RESEARCH ARTICLE
A Summary of Viral Targets and Recently Released PDB IDs of SARS-CoV-2
Rohit Bhatia1, *, Raj K. Narang1, Ravindra K. Rawal2
Article Information
Identifiers and Pagination:
Year: 2020Volume: 14
First Page: 7
Last Page: 8
Publisher Id: TOVJ-14-7
DOI: 10.2174/1874357902014010007
Article History:
Electronic publication date: 16/04/2020Collection year: 2020
open-access license: This is an open access article distributed under the terms of the Creative Commons Attribution 4.0 International Public License (CC-BY 4.0), a copy of which is available at: (https://creativecommons.org/licenses/by/4.0/legalcode). This license permits unrestricted use, distribution, and reproduction in any medium, provided the original author and source are credited.

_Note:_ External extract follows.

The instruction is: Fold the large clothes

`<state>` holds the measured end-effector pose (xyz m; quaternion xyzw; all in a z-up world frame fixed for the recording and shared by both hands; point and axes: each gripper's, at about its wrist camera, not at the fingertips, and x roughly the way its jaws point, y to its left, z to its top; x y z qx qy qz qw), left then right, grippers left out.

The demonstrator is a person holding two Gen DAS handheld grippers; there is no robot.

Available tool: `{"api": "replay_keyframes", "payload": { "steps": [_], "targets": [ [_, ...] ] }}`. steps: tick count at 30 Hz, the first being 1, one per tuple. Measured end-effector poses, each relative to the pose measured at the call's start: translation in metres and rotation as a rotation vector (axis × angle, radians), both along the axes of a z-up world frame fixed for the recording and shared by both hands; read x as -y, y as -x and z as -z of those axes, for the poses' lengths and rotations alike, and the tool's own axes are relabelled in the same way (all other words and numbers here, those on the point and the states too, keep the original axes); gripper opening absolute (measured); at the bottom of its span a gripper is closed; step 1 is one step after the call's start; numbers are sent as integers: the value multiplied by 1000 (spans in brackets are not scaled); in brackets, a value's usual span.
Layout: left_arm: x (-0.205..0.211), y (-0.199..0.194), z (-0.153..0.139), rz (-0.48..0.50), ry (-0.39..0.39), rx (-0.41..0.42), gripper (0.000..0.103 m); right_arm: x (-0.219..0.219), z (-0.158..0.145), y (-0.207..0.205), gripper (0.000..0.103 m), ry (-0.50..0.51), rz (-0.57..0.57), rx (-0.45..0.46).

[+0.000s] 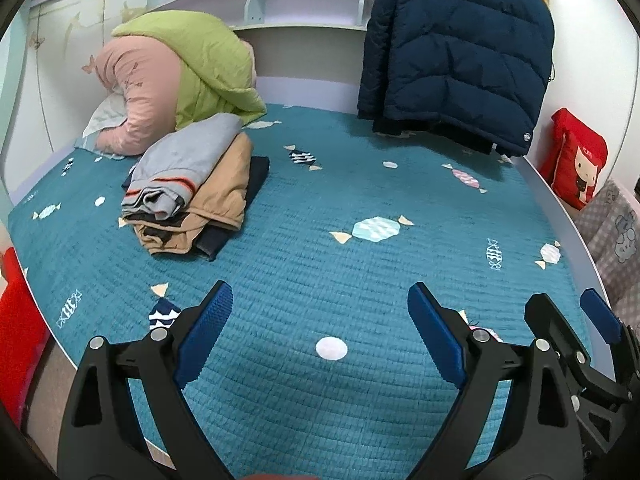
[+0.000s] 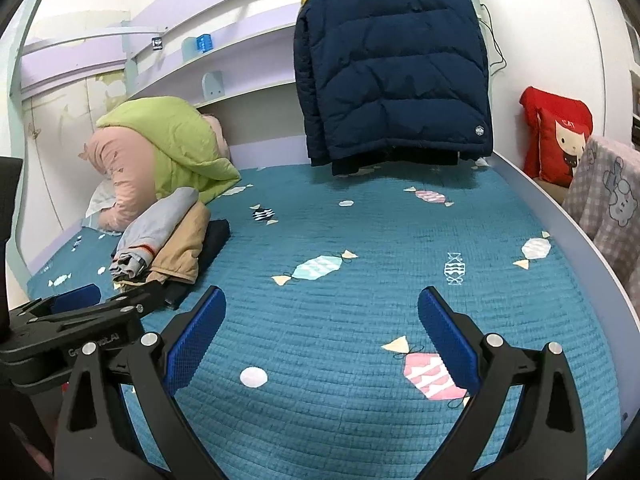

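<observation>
A navy puffer jacket (image 1: 456,48) (image 2: 394,80) with a yellow top hangs over the shelf edge at the far end of the bed. On the left lies a stack of folded clothes (image 1: 188,184) (image 2: 160,240): grey on top, tan below, dark at the bottom. My left gripper (image 1: 320,316) hovers open over the teal candy-print bedspread (image 1: 320,240), nothing between its blue pads. My right gripper (image 2: 322,316) is open too, over the bedspread (image 2: 360,240), and shows at the right edge of the left wrist view (image 1: 568,320). In the right wrist view my left gripper (image 2: 80,308) shows at the left edge.
A green and pink quilt bundle (image 1: 180,76) (image 2: 160,152) fills the far left corner. A red cushion (image 1: 576,160) (image 2: 556,136) and a checked blanket (image 1: 616,236) (image 2: 608,192) sit beyond the bed's white right rim (image 1: 560,208). A red object (image 1: 16,320) stands left.
</observation>
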<state>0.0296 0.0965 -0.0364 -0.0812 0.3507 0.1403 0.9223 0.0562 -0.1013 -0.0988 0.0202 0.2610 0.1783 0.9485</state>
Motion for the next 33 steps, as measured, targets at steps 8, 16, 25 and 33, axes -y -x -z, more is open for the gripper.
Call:
{"api": "replay_keyframes", "payload": {
  "steps": [8, 16, 25, 33],
  "targets": [
    [1, -2, 6, 7, 22, -25, 90, -1, 0, 4, 94, 31, 29, 6],
    [1, -3, 8, 13, 32, -29, 90, -1, 0, 6, 94, 46, 46, 9],
    [1, -2, 9, 13, 27, -28, 90, -2, -1, 8, 94, 53, 52, 14],
    [2, 0, 9, 14, 15, -22, 90, -1, -1, 9, 94, 54, 54, 15]
  ]
}}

Drug discovery and development against coronavirus disease 2019 (COVID-19) is the utmost need and the most challenging task of the hour. Many research groups from different countries are working continuously in this direction, and till 8th March 2020, a total of 382 clinical trials have been registered on the WHO’s International Clinical Trials Registry Platform [1]. There is an urgent need to identify specific targets to design promising therapeutic agents against severe acute respiratory syndrome coronavirus 2 (SARS-CoV-2), the virus that causes COVID-19. Analysis of SARS-CoV-2 reveals seven major target proteins that can be considered for drug design against the virus. These include the spike, envelope, membrane, nucleocapsid, protease, hemagglutinin esterase and helicase [2, 3]. Beyond these, several Non Structural Proteins (NSPs) can also be evaluated as targets for drug development [4]. There are only a few Protein Data Bank (PDB) Ids available related to SARS-CoV-2 in the RCSB database. Table 1 summarizes recently released PDB Ids (from 5.2.2020 to 25.3.2020) for various SARS-CoV-2 targets [5].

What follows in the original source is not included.